PROBLEM TO WORK ON:
Reproduce each entry exactly as it reads. Leave the images out.
*** SOURCE DATA ***
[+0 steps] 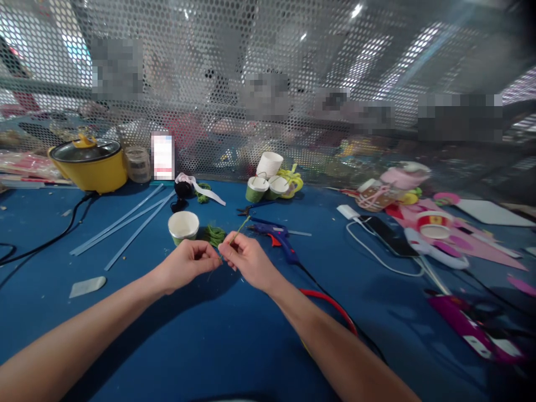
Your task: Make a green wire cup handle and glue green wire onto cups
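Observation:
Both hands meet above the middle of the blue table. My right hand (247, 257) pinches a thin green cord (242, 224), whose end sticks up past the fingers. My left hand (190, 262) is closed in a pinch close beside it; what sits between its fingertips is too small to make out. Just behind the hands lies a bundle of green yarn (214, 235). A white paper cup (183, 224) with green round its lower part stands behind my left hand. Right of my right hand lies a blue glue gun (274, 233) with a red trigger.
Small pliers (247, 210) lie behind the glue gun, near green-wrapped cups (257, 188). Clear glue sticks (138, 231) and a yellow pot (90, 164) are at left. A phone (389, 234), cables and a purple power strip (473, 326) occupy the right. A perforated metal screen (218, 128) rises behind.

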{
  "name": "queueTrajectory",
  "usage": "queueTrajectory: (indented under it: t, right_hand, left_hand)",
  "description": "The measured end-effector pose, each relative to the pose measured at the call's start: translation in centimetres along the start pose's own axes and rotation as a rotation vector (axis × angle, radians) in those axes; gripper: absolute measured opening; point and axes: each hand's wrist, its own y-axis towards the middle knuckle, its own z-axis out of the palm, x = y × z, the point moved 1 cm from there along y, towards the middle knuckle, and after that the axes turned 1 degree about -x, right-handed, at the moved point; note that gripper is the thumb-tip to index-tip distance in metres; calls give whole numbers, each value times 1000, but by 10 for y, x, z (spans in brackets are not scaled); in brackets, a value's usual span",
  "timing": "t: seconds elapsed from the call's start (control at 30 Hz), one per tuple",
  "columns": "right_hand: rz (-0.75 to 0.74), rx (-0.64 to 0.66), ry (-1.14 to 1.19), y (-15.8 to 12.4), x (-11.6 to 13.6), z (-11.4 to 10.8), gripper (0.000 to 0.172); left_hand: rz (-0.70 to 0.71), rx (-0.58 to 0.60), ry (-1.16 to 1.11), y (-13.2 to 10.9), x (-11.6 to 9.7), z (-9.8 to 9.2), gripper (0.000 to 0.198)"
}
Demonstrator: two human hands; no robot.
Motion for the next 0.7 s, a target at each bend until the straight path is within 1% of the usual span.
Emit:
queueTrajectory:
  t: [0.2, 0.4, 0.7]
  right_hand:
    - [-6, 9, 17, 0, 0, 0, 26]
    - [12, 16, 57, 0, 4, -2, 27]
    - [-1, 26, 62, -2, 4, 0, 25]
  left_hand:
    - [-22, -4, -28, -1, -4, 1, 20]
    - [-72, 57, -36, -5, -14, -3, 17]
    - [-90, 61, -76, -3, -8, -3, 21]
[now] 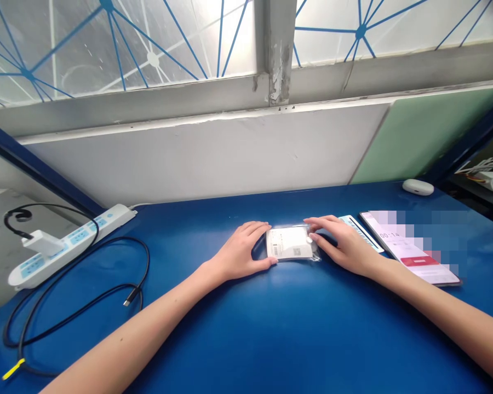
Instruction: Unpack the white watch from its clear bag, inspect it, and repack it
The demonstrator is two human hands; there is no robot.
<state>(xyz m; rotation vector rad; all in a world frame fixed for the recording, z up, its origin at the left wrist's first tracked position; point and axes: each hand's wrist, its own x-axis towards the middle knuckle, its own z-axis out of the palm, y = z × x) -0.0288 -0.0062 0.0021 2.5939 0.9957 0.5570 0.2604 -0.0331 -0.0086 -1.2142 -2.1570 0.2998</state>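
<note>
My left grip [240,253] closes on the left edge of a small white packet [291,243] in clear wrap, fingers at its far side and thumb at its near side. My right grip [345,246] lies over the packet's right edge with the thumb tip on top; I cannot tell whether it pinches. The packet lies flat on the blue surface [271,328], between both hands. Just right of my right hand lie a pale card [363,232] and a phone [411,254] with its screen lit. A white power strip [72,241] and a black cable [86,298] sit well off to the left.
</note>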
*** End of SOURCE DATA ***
RESPONSE TO THIS EXERCISE:
[+0 steps] 
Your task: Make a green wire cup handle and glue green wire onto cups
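Observation:
Both hands meet above the middle of the blue table. My right hand (247, 257) pinches a thin green cord (242, 224), whose end sticks up past the fingers. My left hand (190, 262) is closed in a pinch close beside it; what sits between its fingertips is too small to make out. Just behind the hands lies a bundle of green yarn (214, 235). A white paper cup (183, 224) with green round its lower part stands behind my left hand. Right of my right hand lies a blue glue gun (274, 233) with a red trigger.
Small pliers (247, 210) lie behind the glue gun, near green-wrapped cups (257, 188). Clear glue sticks (138, 231) and a yellow pot (90, 164) are at left. A phone (389, 234), cables and a purple power strip (473, 326) occupy the right. A perforated metal screen (218, 128) rises behind.
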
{
  "name": "queueTrajectory",
  "usage": "queueTrajectory: (indented under it: t, right_hand, left_hand)",
  "description": "The measured end-effector pose, each relative to the pose measured at the call's start: translation in centimetres along the start pose's own axes and rotation as a rotation vector (axis × angle, radians) in those axes; gripper: absolute measured opening; point and axes: each hand's wrist, its own y-axis towards the middle knuckle, its own z-axis out of the palm, x = y × z, the point moved 1 cm from there along y, towards the middle knuckle, and after that the axes turned 1 degree about -x, right-handed, at the moved point; note that gripper is the thumb-tip to index-tip distance in metres; calls give whole numbers, each value times 1000, but by 10 for y, x, z (spans in brackets are not scaled); in brackets, a value's usual span",
  "timing": "t: seconds elapsed from the call's start (control at 30 Hz), one per tuple",
  "columns": "right_hand: rz (-0.75 to 0.74), rx (-0.64 to 0.66), ry (-1.14 to 1.19), y (-15.8 to 12.4), x (-11.6 to 13.6), z (-11.4 to 10.8), gripper (0.000 to 0.172); left_hand: rz (-0.70 to 0.71), rx (-0.58 to 0.60), ry (-1.16 to 1.11), y (-13.2 to 10.9), x (-11.6 to 9.7), z (-9.8 to 9.2), gripper (0.000 to 0.198)"
}
Demonstrator: two human hands; no robot.
Motion for the next 0.7 s, a target at each bend until the straight path is within 1% of the usual span.
Emit:
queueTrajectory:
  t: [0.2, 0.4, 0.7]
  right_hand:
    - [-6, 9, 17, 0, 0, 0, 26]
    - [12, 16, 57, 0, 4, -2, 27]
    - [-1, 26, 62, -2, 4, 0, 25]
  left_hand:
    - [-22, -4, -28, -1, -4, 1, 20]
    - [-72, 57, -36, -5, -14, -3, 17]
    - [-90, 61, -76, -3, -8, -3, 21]
[now] 
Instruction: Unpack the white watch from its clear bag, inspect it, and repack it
The demonstrator is two human hands; there is no robot.
<state>(xyz m; rotation vector rad; all in a world frame fixed for the recording, z up, its origin at the left wrist's first tracked position; point and axes: each hand's wrist, its own x-axis towards the middle knuckle, its own z-axis out of the palm, y = z × x) -0.0288 -0.0062 0.0021 2.5939 0.9957 0.5570 0.2604 -0.0331 -0.0086 -1.2142 -2.1570 0.2998</state>
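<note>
My left grip [240,253] closes on the left edge of a small white packet [291,243] in clear wrap, fingers at its far side and thumb at its near side. My right grip [345,246] lies over the packet's right edge with the thumb tip on top; I cannot tell whether it pinches. The packet lies flat on the blue surface [271,328], between both hands. Just right of my right hand lie a pale card [363,232] and a phone [411,254] with its screen lit. A white power strip [72,241] and a black cable [86,298] sit well off to the left.
</note>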

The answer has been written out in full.